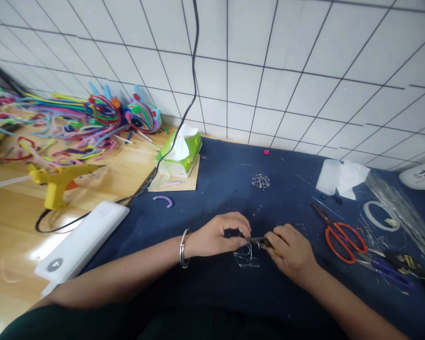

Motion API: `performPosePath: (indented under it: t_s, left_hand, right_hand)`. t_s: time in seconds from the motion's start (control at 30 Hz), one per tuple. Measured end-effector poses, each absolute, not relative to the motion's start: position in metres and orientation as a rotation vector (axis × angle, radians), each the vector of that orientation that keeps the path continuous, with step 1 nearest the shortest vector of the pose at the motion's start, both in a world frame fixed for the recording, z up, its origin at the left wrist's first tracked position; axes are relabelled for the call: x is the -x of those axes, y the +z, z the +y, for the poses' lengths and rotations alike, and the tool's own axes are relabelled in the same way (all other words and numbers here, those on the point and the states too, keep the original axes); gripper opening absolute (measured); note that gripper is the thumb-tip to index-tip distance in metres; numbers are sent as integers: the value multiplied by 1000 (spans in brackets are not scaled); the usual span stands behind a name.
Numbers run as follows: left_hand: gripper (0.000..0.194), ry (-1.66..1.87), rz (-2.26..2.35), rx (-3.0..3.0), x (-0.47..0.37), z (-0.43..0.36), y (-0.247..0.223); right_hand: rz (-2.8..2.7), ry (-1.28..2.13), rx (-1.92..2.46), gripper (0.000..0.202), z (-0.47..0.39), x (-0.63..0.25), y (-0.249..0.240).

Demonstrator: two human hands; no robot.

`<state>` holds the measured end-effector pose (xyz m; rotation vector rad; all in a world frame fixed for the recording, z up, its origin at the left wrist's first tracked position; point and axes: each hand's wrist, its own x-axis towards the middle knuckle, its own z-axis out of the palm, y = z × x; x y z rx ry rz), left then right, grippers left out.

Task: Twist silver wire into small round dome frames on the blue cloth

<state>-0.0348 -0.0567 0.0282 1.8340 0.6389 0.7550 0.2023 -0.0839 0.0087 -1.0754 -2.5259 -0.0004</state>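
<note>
Over the dark blue cloth, my left hand (pixel 221 234) pinches a small bent wire piece (pixel 246 257) between thumb and fingers. Loops of this thin silvery wire hang below my fingertips. My right hand (pixel 292 250) is wrapped round small pliers (pixel 261 241), whose dark jaws point left and meet the wire beside my left fingertips. The pliers' handles are mostly hidden in my palm. Farther back on the cloth lies a small domed wire mesh (pixel 261 181), touched by neither hand.
Orange-handled scissors (pixel 343 236), a tape ring (pixel 380 216) and wire bundles (pixel 403 212) lie right. Left are a yellow glue gun (pixel 62 182), a white power bank (pixel 83 243), a green tissue pack (pixel 182 151) and colourful pipe cleaners (pixel 81 127). A black cable hangs down the tiled wall.
</note>
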Motion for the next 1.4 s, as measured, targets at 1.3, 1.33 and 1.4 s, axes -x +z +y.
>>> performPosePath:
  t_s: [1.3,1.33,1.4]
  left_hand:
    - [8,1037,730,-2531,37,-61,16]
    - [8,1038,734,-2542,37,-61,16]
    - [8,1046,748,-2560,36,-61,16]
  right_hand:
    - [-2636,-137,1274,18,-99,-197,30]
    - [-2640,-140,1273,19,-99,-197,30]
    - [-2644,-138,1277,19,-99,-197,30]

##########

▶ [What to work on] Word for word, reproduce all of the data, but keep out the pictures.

▶ [Answer space]
Motion API: `performPosePath: (indented under it: t_s, left_hand, right_hand)`. t_s: time in seconds from the motion's start (control at 30 Hz), one per tuple. Measured end-effector poses, each absolute, not relative to the motion's start: position in metres and orientation as a rotation vector (axis × angle, radians), each the vector of that orientation that keeps the path continuous, with step 1 nearest the shortest vector of the pose at the motion's start, both in a world frame fixed for the recording, z up, its origin at the left wrist's first tracked position; axes are relabelled for the call: x is the -x of those axes, y the +z, z the +y, for the poses' lengths and rotations alike, and the tool's own axes are relabelled in the same way (all other words and numbers here, those on the point and the states too, keep the original axes); gripper opening absolute (measured); note that gripper is the thumb-tip to index-tip distance in metres; numbers are sent as integers: the value multiplied by 1000 (spans in brackets are not scaled); the usual span stands behind a name.
Numbers run as follows: left_hand: gripper (0.000..0.194), ry (-1.66..1.87), rz (-2.26..2.35), rx (-3.0..3.0), x (-0.47..0.37), z (-0.43..0.36), y (-0.247..0.223); right_hand: rz (-2.8..2.7), ry (-1.28..2.13), rx (-1.92..2.46), gripper (0.000..0.202), z (-0.47..0.39), x (-0.63..0.25), y (-0.249..0.240).

Demonstrator: two human hands; no robot.

`<state>` holds the measured end-effector pose (xyz m; rotation vector rad; all in a world frame fixed for the recording, z up, its origin at the left wrist's first tracked position; point and axes: each hand's wrist, its own x-axis towards the middle knuckle, its own z-axis out of the palm, y = z × x; x y z rx ry rz), left then right, grippers left out.

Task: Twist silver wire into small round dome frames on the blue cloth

<state>-0.0348 -0.0567 0.0282 1.8340 0.6389 0.7550 0.2023 -0.0839 0.0087 -1.0754 -2.5259 -0.0004</state>
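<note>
Over the dark blue cloth, my left hand (pixel 221 234) pinches a small bent wire piece (pixel 246 257) between thumb and fingers. Loops of this thin silvery wire hang below my fingertips. My right hand (pixel 292 250) is wrapped round small pliers (pixel 261 241), whose dark jaws point left and meet the wire beside my left fingertips. The pliers' handles are mostly hidden in my palm. Farther back on the cloth lies a small domed wire mesh (pixel 261 181), touched by neither hand.
Orange-handled scissors (pixel 343 236), a tape ring (pixel 380 216) and wire bundles (pixel 403 212) lie right. Left are a yellow glue gun (pixel 62 182), a white power bank (pixel 83 243), a green tissue pack (pixel 182 151) and colourful pipe cleaners (pixel 81 127). A black cable hangs down the tiled wall.
</note>
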Motion for the next 1.4 s, as measured, targets at 1.3, 1.33 and 1.4 s, axes -x +z +y.
>>> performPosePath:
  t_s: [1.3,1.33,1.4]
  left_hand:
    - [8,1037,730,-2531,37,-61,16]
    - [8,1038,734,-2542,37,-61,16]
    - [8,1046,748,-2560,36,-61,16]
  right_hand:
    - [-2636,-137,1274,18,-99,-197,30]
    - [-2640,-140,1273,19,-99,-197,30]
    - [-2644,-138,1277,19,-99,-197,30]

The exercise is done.